- Data
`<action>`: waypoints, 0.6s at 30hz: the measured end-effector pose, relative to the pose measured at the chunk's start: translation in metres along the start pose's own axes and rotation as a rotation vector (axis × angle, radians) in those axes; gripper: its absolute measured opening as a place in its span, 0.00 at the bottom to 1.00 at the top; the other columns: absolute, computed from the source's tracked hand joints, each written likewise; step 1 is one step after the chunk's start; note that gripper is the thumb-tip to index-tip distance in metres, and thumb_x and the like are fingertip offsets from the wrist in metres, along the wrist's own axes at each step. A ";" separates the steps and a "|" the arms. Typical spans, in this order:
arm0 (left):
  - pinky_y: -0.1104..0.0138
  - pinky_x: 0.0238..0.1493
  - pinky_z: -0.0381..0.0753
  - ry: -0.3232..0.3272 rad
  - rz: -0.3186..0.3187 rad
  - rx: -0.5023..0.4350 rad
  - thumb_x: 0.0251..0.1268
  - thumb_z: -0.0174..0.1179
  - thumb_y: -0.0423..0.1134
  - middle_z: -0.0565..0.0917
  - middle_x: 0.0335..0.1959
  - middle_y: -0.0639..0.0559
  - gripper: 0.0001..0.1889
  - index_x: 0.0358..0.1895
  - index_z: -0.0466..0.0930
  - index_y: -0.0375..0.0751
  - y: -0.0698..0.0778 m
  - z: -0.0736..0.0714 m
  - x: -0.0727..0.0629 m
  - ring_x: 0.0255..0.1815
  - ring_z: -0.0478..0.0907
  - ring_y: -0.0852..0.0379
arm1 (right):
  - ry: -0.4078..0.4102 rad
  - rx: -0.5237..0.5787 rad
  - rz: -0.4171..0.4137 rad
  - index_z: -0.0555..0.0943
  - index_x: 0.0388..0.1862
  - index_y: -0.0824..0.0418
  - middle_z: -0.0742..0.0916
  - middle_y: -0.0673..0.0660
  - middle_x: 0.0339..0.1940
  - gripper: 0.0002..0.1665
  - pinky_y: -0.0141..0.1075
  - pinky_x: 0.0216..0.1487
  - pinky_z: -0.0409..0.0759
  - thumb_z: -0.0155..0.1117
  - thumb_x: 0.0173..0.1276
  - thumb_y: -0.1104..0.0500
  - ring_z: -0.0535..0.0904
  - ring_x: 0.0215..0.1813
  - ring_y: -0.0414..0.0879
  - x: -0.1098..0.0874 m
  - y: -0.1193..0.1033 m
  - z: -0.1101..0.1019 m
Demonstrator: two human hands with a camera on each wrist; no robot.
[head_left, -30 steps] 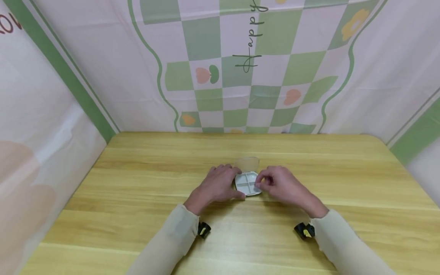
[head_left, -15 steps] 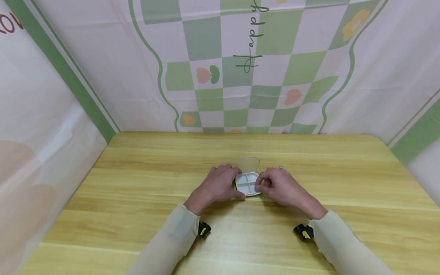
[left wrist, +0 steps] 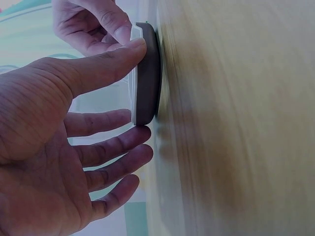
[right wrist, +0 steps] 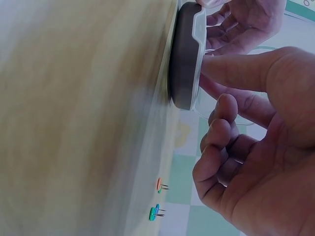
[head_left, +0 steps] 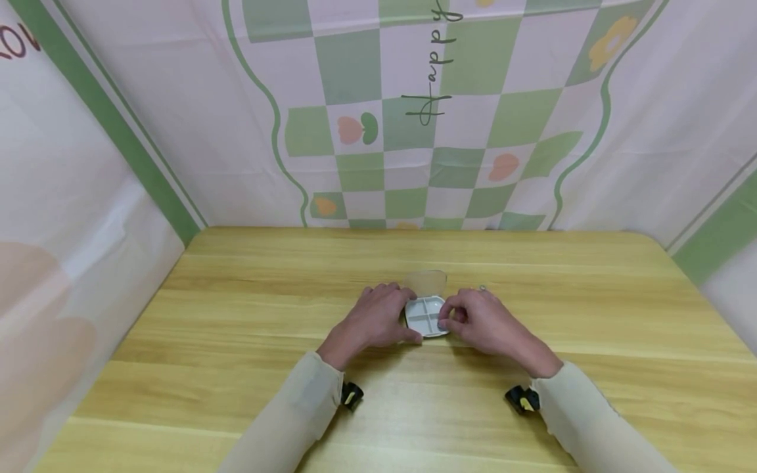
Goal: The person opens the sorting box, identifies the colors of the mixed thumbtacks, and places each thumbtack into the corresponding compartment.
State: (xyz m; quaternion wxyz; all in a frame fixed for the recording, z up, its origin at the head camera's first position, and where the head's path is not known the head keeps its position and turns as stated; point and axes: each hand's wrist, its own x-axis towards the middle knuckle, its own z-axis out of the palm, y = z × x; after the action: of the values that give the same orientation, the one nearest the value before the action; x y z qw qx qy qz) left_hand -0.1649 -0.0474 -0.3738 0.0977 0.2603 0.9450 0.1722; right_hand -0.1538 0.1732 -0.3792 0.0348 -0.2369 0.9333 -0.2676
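Observation:
A four-compartment pill box point(head_left: 421, 321), white inside with a dark base point(left wrist: 150, 73), sits on the table, its clear lid point(head_left: 427, 282) swung back. My left hand point(head_left: 381, 316) steadies it from the left, thumb on the near edge and index finger at the far side; the other fingers extend loosely in the left wrist view. My right hand point(head_left: 481, 318) reaches in from the right, thumb and index finger pinching inside the near right compartment. A small bluish bit shows at those fingertips; its kind is mostly hidden. In the right wrist view the remaining fingers are curled in.
Beyond the right hand, several small thumbtack-like pieces with metal pins lie on the table: an orange one point(right wrist: 159, 184), a green one point(right wrist: 152, 214) and a blue one point(right wrist: 157, 207). The wooden table point(head_left: 296, 256) meets a patterned cloth point(head_left: 355, 66) behind.
My right hand has shifted very slightly toward me, its fingertips lower in the near right compartment. My left hand and the pill box have stayed put.

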 end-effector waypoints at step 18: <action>0.56 0.56 0.70 -0.003 -0.008 0.002 0.53 0.77 0.56 0.81 0.51 0.53 0.38 0.65 0.77 0.42 0.001 -0.001 0.000 0.48 0.75 0.55 | 0.010 0.043 0.033 0.87 0.35 0.57 0.76 0.49 0.23 0.02 0.35 0.27 0.67 0.68 0.68 0.63 0.69 0.24 0.43 -0.003 0.003 -0.012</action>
State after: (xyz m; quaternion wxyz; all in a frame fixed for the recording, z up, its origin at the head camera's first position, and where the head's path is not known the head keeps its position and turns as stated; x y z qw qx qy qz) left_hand -0.1643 -0.0464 -0.3726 0.0996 0.2571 0.9460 0.1707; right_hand -0.1543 0.1823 -0.3705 0.0395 -0.2195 0.9313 -0.2880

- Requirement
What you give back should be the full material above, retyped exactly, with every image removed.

- Written reply
`<action>`: waypoints, 0.6s at 30hz: the measured end-effector pose, relative to the pose measured at the chunk's start: translation in metres along the start pose's own axes and rotation as a rotation vector (axis × angle, radians) in those axes; gripper: its absolute measured opening as a place in its span, 0.00 at the bottom to 1.00 at the top; the other columns: absolute, computed from the source's tracked hand joints, each written likewise; step 1 is one step after the chunk's start; note that gripper is the thumb-tip to index-tip distance in metres, and thumb_x and the like are fingertip offsets from the wrist in metres, along the wrist's own axes at each step. A ";" separates the steps and a "|" the arms. Typical spans, in this order:
arm0 (left):
  - pinky_y: -0.1104..0.0138
  - pinky_x: 0.0238..0.1493
  - pinky_z: -0.0381..0.0753
  - ry: -0.3232..0.3272 rad
  - rz: -0.3186..0.3187 rad
  - rx: -0.5023..0.4350 rad
  - thumb_x: 0.0251..0.1268
  - thumb_z: -0.0174..0.1179
  - thumb_y: -0.0423..0.1134
  - middle_z: -0.0565..0.0917
  - middle_x: 0.0335..0.1959
  - middle_y: -0.0639..0.0559
  - gripper: 0.0001..0.1889
  - index_x: 0.0358..0.1895
  - index_z: -0.0466..0.0930
  - index_y: -0.0375..0.0751
  - y: -0.0698..0.0778 m
  - z: -0.0736..0.0714 m
  - x: -0.0727..0.0629 m
  - ring_x: 0.0255..0.1815
  - ring_z: -0.0478..0.0907
  - ring_y: -0.0852..0.0379
arm1 (right):
  - ry: -0.4078..0.4102 rad
  - rx: -0.5237..0.5787 rad
  - rz: -0.4171..0.4137 rad
  - index_z: -0.0555..0.0943
  - index_x: 0.0388..0.1862
  - index_y: -0.0824..0.0418
  - middle_z: -0.0742..0.0916
  - middle_y: -0.0673..0.0660
  - middle_x: 0.0339..0.1940
  - gripper: 0.0002..0.1665
  - pinky_y: -0.0141..0.1075
  - pinky_x: 0.0216..0.1487
  - pinky_z: -0.0409..0.0759
  - thumb_z: -0.0155..0.1117
  - thumb_x: 0.0173..0.1276
  - thumb_y: -0.1104..0.0500
  - ring_z: -0.0535..0.0904
  - ring_x: 0.0215..0.1813
  - ring_y: -0.0414..0.0879
  - x: -0.1098..0.0874 m
  - y: -0.1193..0.1033 m
  - z: -0.1101..0.1019 m
Demonstrator: two human hands with a camera on each wrist; no robot.
[head_left, -30 steps] 
[head_left, -15 steps] 
[left wrist, +0 steps] 
[right wrist, +0 steps] 
[head_left, +0 steps] 
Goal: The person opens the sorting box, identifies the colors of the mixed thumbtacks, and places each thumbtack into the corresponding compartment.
State: (xyz m; quaternion wxyz; all in a frame fixed for the recording, z up, its origin at the head camera's first position, and where the head's path is not known the head keeps its position and turns as stated; point and axes: each hand's wrist, its own x-axis towards the middle knuckle, its own z-axis out of the palm, y = z × x; after the action: of the values that give the same orientation, the one nearest the value before the action; x y z qw qx qy qz) left_hand -0.1649 -0.0474 -0.3738 0.0977 0.2603 0.9450 0.1722; right_hand -0.1538 0.1732 -0.3792 0.0348 -0.2369 0.9333 -0.2676
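Observation:
A four-compartment pill box point(head_left: 421, 321), white inside with a dark base point(left wrist: 150, 73), sits on the table, its clear lid point(head_left: 427, 282) swung back. My left hand point(head_left: 381, 316) steadies it from the left, thumb on the near edge and index finger at the far side; the other fingers extend loosely in the left wrist view. My right hand point(head_left: 481, 318) reaches in from the right, thumb and index finger pinching inside the near right compartment. A small bluish bit shows at those fingertips; its kind is mostly hidden. In the right wrist view the remaining fingers are curled in.
Beyond the right hand, several small thumbtack-like pieces with metal pins lie on the table: an orange one point(right wrist: 159, 184), a green one point(right wrist: 152, 214) and a blue one point(right wrist: 157, 207). The wooden table point(head_left: 296, 256) meets a patterned cloth point(head_left: 355, 66) behind.
My right hand has shifted very slightly toward me, its fingertips lower in the near right compartment. My left hand and the pill box have stayed put.
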
 end-effector waypoints at step 18: <action>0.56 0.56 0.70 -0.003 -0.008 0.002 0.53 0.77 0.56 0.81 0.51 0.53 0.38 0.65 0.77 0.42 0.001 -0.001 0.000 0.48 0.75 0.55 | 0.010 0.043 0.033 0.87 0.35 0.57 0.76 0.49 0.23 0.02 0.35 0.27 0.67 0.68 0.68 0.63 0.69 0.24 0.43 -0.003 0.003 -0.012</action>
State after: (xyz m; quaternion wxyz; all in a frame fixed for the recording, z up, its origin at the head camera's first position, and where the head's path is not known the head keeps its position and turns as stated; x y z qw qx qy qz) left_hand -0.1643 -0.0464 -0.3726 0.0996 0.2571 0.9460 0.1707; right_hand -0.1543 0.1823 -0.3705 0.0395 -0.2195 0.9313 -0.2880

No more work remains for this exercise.